What is being asked
Leaving out the pictures, output each record exactly as it stands.
** Opening Data section block **
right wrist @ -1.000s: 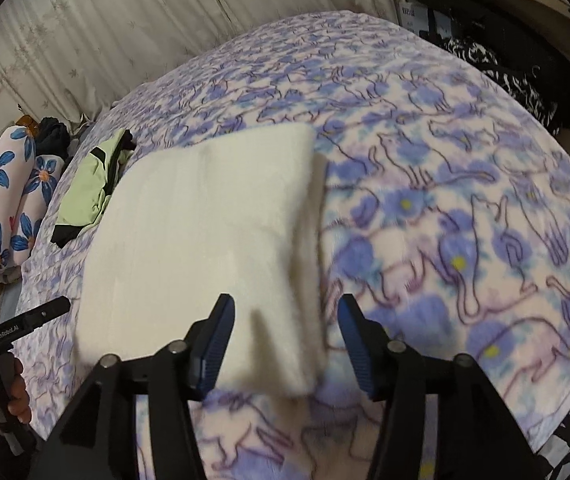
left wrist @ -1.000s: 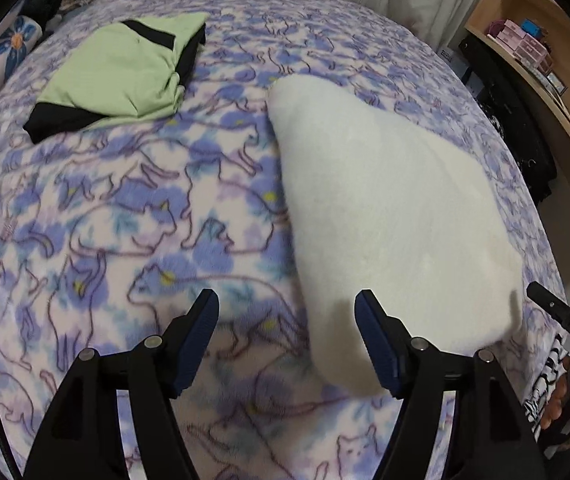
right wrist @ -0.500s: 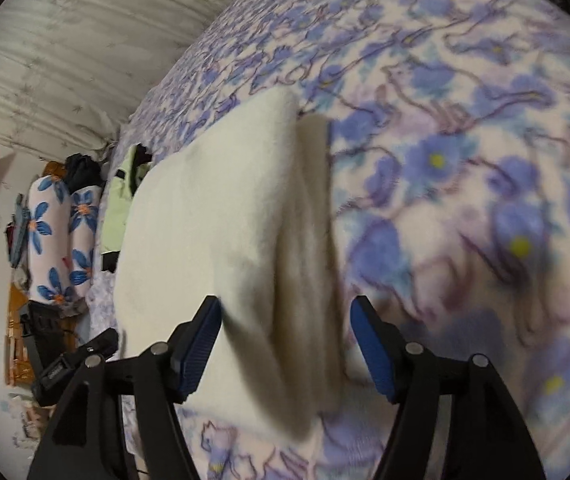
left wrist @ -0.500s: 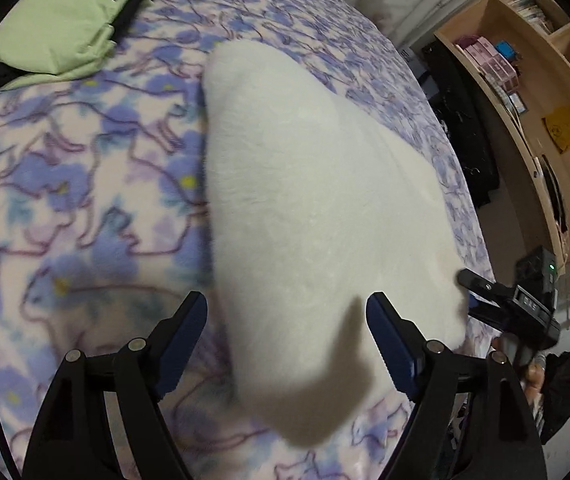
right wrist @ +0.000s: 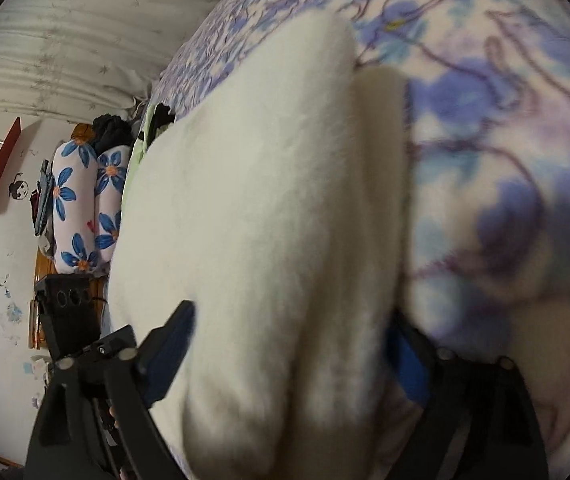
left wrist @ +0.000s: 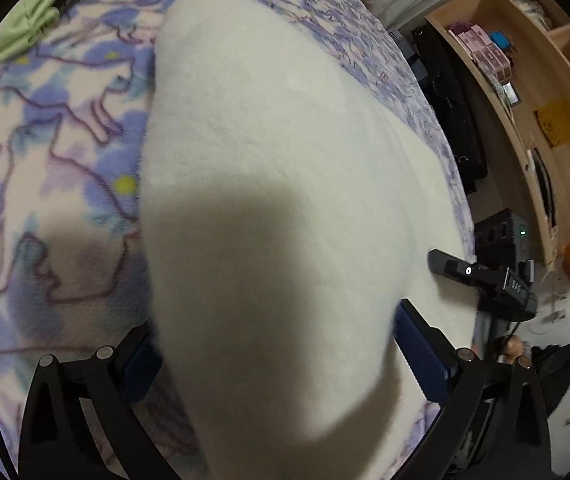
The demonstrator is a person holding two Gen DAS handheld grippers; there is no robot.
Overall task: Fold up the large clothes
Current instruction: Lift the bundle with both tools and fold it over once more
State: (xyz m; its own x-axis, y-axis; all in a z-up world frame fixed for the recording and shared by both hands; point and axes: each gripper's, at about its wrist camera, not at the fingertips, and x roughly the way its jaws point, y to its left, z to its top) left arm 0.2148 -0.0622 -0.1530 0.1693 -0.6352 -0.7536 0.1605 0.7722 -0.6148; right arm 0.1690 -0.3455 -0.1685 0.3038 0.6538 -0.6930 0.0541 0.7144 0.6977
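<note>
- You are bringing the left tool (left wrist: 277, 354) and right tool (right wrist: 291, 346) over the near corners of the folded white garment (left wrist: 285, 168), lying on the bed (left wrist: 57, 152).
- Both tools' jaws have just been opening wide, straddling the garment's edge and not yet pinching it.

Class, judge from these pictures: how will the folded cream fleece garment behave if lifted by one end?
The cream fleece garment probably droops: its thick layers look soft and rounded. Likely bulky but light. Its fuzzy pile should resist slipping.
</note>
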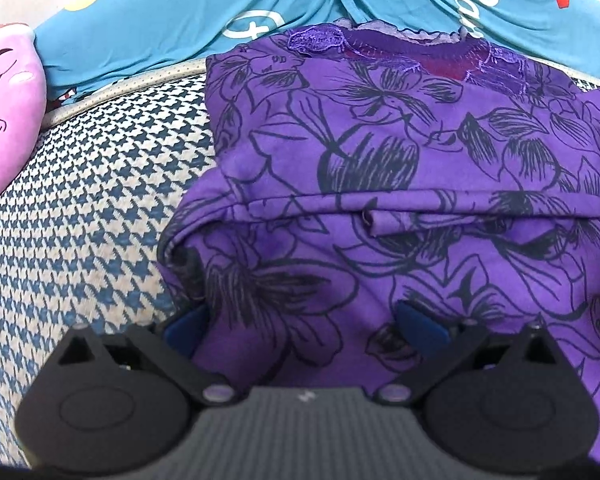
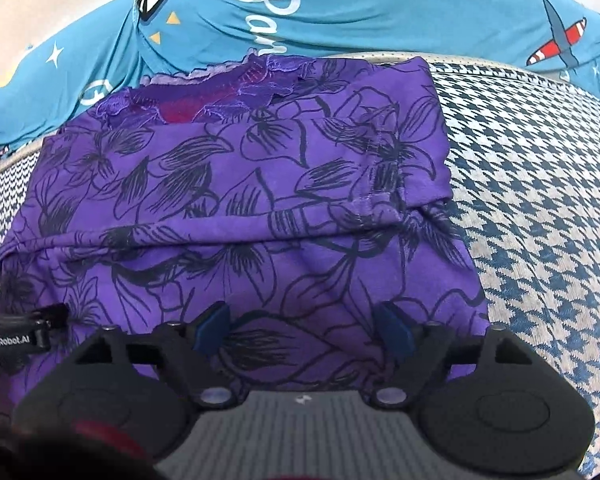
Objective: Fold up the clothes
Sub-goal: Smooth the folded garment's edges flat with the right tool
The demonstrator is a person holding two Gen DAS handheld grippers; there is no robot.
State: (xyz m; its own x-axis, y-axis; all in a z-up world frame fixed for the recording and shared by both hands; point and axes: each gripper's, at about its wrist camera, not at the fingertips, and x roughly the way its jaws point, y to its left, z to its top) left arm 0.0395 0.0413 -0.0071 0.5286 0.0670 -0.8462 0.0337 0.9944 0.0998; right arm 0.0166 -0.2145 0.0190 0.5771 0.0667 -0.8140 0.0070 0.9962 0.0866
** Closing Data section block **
Reply
right wrist @ -1.000s: 
left wrist @ -1.000s: 
right wrist @ -0.500s: 
left wrist @ -0.500s: 
right wrist @ +0.000s: 
left wrist @ +0.000s: 
The demonstrator is a person holding two Gen DAS handheld grippers; there is no robot.
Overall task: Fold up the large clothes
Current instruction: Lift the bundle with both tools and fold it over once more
State: (xyz m; its own x-axis, y-axis; all in a z-up world frame fixed for the recording and shared by both hands; point and axes: each gripper's, at about its wrist camera, not at the fingertips, and x roughly the way its jaws point, y to its left, z to its top) left arm 0.2148 -0.0622 -0.1530 0.1693 -0.6352 -0.7536 0.1605 0.7722 -0.6148; right arm 0.1690 -0.3455 -0.1685 0.3038 0.6538 -0.6930 0.0541 0.7144 0.6977
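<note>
- You are bringing the left tool (left wrist: 277, 354) and right tool (right wrist: 291, 346) over the near corners of the folded white garment (left wrist: 285, 168), lying on the bed (left wrist: 57, 152).
- Both tools' jaws have just been opening wide, straddling the garment's edge and not yet pinching it.

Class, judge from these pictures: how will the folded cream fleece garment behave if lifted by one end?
The cream fleece garment probably droops: its thick layers look soft and rounded. Likely bulky but light. Its fuzzy pile should resist slipping.
</note>
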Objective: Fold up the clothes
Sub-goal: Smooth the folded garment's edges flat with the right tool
The demonstrator is a person holding two Gen DAS handheld grippers; there is no robot.
State: (xyz m; its own x-axis, y-axis; all in a z-up world frame fixed for the recording and shared by both hands; point and axes: each gripper's, at about its wrist camera, not at the fingertips, and x roughly the way its jaws point, y to its left, z to its top) left arm 0.0395 0.0413 -0.0071 0.5286 0.0670 -0.8462 0.0337 0.9944 0.0998; right arm 0.0166 -0.2145 0.0190 0.5771 0.0667 -0.8140 0.0070 0.9962 0.0866

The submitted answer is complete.